In the process, today’s selections also give insight into the way that modern scripture scholarship deals with the miraculous that post-moderns might reject out of hand as unacceptable or simply childish. Such knee-jerk reaction closes us off to the saving relevance of biblical narratives like those we encounter on this Twelfth Sunday in Ordinary Time.

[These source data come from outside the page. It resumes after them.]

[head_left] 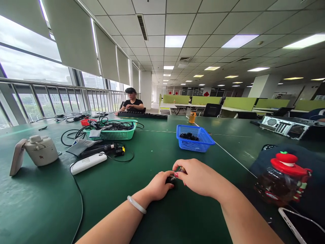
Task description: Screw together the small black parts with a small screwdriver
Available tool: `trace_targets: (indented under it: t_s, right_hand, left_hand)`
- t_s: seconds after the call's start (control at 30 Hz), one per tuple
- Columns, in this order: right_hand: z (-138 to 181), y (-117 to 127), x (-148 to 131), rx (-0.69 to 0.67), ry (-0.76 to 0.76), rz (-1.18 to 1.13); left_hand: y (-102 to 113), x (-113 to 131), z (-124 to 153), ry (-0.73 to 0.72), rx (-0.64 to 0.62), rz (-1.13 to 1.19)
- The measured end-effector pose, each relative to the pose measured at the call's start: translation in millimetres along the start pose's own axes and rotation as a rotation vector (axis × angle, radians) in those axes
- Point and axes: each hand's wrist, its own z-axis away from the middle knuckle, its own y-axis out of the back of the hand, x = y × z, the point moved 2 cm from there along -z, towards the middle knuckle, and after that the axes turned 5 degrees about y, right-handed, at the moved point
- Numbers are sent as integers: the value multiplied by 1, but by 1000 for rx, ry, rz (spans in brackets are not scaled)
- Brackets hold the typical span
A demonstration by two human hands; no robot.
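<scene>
My left hand (158,186), with a pale bangle at the wrist, is closed on a small black part (170,180) against the green tabletop. Just right of it, my right hand (196,177) pinches a short, thin tool with a brownish handle (181,170), its tip meeting the black part. The fingers cover most of both items, so the tool's exact kind does not show. Beyond my hands stands a blue plastic basket (195,146) with several small black parts (189,136) inside.
On the green table (142,203), a green basket of black cables (111,135), a white power strip (88,163) and a beige bottle (42,150) lie left. Right are a red-lidded jar (281,181), a phone (302,223) and a metal computer case (286,127). A person (133,104) sits opposite.
</scene>
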Motion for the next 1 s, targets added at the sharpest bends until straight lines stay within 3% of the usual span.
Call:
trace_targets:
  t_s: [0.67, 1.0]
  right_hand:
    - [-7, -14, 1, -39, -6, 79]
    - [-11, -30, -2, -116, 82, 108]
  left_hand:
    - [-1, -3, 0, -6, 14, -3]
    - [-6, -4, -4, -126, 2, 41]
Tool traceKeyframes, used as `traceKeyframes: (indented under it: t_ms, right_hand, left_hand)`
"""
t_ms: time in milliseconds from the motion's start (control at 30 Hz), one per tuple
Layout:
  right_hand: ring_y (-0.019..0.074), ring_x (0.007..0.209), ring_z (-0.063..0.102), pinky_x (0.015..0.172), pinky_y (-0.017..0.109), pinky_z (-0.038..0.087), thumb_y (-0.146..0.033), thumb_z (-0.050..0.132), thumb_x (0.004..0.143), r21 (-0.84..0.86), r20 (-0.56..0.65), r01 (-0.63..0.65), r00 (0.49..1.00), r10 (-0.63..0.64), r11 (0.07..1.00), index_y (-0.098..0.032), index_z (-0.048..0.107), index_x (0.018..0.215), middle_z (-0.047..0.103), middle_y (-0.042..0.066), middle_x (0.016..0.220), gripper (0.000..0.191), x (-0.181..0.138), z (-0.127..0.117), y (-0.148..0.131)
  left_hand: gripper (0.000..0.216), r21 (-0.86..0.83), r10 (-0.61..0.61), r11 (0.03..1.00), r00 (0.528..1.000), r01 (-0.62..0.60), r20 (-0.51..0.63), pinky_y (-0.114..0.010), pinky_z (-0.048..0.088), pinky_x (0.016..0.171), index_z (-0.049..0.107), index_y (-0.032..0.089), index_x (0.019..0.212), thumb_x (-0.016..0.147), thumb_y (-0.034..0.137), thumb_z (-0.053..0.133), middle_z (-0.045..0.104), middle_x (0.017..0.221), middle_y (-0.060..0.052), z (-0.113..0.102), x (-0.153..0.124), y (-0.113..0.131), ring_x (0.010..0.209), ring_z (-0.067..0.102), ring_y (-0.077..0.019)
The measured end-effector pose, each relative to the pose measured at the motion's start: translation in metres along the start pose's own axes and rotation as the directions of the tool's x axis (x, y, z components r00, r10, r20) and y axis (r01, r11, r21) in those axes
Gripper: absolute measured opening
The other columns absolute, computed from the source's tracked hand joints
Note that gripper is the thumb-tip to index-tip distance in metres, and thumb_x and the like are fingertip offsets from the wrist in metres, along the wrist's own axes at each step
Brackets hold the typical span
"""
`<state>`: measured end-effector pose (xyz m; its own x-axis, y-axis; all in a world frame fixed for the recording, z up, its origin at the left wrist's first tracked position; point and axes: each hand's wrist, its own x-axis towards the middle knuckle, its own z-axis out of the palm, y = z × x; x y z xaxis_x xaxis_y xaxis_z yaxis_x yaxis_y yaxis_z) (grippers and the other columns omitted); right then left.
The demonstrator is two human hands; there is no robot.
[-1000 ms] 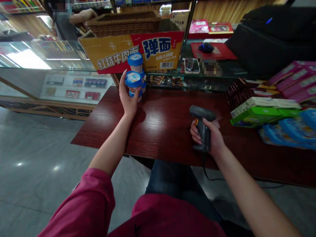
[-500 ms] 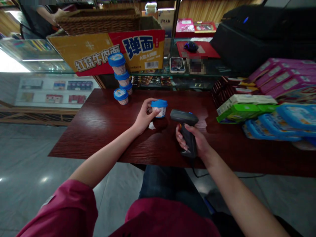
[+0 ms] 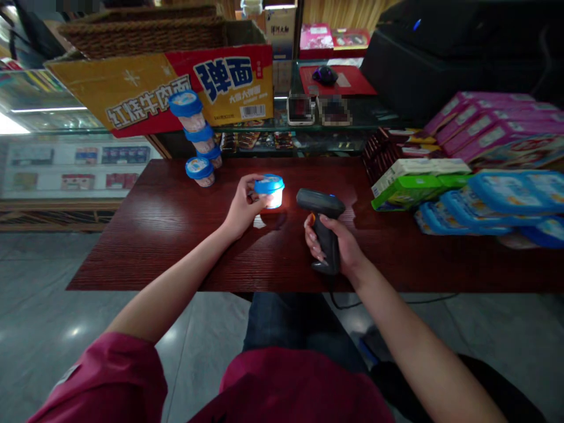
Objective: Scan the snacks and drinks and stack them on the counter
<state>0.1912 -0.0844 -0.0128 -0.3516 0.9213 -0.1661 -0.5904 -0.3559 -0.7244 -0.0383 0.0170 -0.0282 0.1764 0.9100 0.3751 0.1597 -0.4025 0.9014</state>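
Observation:
My left hand point(image 3: 245, 205) is closed around a small blue-lidded tub point(image 3: 269, 189) above the middle of the dark wooden table point(image 3: 176, 247). Bright light falls on the tub's side. My right hand point(image 3: 331, 239) grips a black barcode scanner point(image 3: 321, 203) by its handle, its head pointing left at the tub with a gap between them. A cable runs from the handle's base over the table's front edge. To the left, several more blue-lidded tubs stand; some are stacked point(image 3: 192, 111), and one tub point(image 3: 200, 170) stands in front.
Behind the tubs is a printed cardboard box point(image 3: 150, 88) with a wicker basket point(image 3: 141, 29) on it. At right are green packs point(image 3: 412, 189), blue-lidded containers point(image 3: 445, 205) and pink boxes point(image 3: 489, 126). Two phones point(image 3: 301, 110) and a mouse point(image 3: 325, 74) lie on the glass counter.
Bright scanner light now shines on the tub in my left hand; before, it was unlit. The view has shifted slightly, and both hands keep nearly the same pose.

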Motion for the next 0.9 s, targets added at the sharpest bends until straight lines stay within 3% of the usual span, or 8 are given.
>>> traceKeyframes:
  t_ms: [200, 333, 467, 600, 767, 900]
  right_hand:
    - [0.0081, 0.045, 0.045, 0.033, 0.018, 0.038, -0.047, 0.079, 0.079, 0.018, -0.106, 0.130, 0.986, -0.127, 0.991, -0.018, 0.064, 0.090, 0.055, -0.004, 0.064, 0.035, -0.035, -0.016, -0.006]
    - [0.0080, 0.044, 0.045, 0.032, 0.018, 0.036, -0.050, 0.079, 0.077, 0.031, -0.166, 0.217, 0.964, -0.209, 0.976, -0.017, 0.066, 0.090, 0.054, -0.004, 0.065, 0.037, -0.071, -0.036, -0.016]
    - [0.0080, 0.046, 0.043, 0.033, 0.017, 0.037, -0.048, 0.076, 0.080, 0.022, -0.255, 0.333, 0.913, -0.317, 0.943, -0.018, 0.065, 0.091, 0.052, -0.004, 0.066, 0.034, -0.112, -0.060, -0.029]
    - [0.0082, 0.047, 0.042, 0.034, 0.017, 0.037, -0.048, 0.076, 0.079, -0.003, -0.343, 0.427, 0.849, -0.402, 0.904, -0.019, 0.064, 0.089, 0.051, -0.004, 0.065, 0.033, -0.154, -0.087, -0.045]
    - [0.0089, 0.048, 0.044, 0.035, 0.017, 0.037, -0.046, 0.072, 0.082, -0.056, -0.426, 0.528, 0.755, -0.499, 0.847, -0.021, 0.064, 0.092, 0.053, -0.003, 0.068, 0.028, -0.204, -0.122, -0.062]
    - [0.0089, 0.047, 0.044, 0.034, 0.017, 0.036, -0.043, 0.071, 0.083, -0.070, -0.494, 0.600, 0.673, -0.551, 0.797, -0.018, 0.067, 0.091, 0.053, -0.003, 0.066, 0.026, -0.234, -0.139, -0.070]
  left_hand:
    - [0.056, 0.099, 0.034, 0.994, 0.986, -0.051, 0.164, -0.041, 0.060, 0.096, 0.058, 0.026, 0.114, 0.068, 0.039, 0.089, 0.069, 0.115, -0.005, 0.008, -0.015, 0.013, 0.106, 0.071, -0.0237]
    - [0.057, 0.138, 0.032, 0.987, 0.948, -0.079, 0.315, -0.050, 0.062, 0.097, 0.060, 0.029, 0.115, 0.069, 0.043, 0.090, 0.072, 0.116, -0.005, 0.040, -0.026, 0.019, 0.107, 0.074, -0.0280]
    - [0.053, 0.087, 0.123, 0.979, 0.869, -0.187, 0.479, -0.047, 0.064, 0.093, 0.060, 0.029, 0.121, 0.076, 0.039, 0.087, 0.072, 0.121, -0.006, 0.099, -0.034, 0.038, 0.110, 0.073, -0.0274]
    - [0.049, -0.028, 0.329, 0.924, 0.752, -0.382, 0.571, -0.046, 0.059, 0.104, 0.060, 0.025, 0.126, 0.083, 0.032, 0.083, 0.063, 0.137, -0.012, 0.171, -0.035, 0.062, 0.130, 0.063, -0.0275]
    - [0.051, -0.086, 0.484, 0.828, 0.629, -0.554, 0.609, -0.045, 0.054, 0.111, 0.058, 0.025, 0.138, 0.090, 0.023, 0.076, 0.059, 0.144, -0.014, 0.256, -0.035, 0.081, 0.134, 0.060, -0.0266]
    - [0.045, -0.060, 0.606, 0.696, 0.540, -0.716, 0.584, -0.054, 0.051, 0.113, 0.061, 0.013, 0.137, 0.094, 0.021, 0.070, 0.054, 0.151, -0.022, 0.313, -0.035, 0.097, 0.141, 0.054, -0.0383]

To avoid such dismissal, contemporary scholarship applies what Jesuit theologian Roger Haight calls the principle of analogy. It says that we should not ordinarily expect to have happened in the past what is thought or proven to be impossible in the present.  In applying that rule, scholars’ purpose is to get to the historical facts and (more importantly) to the human meanings that may lie behind biblical stories most of us might otherwise reject.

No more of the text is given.